TASK ITEM –
Print the records below from the first line through the line containing "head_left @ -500", both included, word for word.

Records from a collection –
-- Opening Marker --
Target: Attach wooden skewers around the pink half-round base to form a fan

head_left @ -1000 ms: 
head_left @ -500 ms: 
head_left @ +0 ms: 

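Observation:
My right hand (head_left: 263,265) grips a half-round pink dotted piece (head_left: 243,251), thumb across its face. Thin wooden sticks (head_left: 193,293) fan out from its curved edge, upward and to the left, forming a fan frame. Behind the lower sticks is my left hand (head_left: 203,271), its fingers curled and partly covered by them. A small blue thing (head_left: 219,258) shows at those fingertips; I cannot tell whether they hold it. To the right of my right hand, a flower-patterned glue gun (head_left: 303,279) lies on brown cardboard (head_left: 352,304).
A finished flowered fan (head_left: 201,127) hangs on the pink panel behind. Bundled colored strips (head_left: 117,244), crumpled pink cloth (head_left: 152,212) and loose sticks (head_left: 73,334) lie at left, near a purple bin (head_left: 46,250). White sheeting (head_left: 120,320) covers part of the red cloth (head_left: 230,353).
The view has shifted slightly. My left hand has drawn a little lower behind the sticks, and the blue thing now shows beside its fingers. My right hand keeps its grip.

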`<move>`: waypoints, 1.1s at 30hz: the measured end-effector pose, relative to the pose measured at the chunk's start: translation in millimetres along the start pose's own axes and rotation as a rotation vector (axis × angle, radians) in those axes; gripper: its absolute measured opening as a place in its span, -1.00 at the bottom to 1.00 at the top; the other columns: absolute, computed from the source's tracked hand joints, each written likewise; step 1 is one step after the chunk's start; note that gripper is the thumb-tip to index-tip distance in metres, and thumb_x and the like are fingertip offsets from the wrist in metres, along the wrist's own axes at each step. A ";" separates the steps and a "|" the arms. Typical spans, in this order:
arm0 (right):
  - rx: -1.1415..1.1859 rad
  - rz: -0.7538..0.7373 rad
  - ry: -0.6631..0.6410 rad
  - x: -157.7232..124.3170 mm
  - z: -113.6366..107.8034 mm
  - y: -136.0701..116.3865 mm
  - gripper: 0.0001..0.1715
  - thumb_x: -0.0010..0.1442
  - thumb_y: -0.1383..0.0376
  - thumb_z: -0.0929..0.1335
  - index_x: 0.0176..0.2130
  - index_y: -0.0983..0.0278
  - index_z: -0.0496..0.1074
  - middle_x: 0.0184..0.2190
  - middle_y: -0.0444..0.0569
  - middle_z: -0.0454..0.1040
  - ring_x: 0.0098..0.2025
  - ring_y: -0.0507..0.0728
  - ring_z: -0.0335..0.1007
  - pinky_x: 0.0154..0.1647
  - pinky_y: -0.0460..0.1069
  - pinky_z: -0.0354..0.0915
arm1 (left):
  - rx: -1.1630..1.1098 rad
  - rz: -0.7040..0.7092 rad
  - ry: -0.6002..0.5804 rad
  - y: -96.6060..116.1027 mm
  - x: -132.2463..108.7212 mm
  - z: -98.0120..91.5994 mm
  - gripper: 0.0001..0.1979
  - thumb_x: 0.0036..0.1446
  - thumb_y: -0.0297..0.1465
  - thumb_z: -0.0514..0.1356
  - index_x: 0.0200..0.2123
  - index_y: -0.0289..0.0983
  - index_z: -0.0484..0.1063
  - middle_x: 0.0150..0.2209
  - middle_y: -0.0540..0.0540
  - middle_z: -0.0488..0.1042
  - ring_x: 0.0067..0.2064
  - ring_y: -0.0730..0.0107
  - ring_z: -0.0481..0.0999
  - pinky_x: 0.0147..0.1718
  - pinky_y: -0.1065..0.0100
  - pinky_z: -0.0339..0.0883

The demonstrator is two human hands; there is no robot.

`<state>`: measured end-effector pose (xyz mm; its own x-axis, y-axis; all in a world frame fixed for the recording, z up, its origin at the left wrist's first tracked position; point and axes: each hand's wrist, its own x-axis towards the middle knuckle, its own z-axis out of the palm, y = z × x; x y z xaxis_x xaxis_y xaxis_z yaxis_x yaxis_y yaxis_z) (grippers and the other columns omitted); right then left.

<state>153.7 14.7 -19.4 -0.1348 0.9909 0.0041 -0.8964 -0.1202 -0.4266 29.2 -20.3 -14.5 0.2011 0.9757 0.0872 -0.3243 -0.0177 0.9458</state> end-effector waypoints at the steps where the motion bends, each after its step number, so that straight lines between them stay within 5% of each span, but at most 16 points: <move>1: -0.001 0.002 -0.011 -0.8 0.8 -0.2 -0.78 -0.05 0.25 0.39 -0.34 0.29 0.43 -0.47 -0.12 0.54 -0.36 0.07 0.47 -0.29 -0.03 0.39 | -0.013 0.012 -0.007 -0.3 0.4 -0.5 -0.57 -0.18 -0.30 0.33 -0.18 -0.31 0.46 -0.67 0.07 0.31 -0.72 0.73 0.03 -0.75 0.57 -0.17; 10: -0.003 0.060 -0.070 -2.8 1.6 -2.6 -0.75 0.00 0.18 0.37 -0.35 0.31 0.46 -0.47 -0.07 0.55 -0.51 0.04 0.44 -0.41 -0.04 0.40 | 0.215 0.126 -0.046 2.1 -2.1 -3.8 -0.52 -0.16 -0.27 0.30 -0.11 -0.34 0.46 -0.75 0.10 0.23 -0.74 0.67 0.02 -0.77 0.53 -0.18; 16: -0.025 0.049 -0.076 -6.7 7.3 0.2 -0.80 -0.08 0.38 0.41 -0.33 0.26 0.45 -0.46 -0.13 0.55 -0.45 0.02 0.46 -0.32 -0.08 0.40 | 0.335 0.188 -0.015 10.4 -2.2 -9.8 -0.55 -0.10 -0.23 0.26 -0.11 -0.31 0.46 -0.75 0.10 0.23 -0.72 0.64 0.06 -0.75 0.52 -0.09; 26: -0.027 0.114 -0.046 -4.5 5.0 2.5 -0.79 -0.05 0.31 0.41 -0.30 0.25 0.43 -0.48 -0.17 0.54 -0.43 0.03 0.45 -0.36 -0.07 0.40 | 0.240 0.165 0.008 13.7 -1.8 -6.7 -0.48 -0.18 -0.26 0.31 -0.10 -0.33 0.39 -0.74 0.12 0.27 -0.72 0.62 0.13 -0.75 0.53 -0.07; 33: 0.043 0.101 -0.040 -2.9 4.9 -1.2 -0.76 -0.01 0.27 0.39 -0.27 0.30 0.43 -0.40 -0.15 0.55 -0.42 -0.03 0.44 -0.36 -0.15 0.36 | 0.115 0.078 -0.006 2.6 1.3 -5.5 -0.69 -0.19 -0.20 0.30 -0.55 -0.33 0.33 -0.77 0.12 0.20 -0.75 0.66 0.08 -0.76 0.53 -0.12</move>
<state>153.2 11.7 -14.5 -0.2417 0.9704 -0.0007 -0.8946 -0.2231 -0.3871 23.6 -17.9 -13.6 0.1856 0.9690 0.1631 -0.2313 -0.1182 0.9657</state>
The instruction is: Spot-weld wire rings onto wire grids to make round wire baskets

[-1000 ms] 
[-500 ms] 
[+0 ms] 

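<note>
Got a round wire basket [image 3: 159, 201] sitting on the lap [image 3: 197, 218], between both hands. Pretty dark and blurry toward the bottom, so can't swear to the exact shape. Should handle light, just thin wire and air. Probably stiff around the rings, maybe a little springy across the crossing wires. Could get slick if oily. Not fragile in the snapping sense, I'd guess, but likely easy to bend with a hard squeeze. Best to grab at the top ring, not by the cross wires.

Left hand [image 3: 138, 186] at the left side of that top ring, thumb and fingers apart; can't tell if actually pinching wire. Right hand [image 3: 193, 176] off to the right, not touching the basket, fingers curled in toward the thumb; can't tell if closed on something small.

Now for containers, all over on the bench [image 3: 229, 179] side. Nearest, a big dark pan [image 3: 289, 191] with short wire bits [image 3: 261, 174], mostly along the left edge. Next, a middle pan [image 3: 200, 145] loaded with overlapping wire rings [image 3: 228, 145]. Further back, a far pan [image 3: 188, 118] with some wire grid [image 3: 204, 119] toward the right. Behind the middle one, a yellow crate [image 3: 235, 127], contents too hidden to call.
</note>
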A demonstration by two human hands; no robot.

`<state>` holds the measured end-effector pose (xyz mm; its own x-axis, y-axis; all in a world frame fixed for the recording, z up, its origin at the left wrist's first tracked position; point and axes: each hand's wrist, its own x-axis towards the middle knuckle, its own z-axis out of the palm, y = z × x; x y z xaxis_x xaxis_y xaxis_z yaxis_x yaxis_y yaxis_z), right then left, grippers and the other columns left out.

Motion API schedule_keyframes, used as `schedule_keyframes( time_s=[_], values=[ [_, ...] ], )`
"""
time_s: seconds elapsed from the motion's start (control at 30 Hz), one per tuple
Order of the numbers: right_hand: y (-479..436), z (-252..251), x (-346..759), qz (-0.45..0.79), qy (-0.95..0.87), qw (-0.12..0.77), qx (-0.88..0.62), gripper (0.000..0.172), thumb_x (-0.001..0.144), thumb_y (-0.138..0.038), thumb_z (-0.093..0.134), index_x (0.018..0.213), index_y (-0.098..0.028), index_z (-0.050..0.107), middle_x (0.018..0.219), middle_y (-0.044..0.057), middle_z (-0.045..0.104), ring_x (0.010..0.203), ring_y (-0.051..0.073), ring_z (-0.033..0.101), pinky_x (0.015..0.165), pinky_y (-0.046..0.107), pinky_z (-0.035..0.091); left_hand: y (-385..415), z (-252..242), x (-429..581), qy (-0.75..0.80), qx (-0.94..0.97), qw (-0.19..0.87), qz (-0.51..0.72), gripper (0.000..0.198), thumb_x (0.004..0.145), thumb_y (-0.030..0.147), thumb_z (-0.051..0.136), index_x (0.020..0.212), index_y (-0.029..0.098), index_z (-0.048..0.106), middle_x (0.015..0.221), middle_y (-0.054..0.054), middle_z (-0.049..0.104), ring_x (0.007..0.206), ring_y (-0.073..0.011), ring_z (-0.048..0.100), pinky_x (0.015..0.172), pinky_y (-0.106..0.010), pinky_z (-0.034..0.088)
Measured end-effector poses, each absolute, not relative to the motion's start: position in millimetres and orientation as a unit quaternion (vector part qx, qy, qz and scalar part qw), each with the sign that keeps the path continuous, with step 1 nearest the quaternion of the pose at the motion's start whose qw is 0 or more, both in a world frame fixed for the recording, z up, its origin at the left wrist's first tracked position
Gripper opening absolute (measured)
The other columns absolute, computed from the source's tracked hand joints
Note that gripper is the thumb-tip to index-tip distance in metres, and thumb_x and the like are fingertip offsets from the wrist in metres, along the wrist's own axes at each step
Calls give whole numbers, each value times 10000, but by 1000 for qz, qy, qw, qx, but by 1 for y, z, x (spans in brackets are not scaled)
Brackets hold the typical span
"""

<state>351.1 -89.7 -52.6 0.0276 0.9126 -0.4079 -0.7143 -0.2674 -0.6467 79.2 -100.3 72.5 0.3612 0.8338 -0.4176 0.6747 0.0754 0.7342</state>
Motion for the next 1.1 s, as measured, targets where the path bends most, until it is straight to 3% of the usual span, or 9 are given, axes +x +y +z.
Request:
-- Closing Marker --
RESPONSE TO THE TASK –
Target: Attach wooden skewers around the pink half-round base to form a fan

head_left @ -1000 ms: 
head_left @ -500 ms: 

The exercise has been fully answered.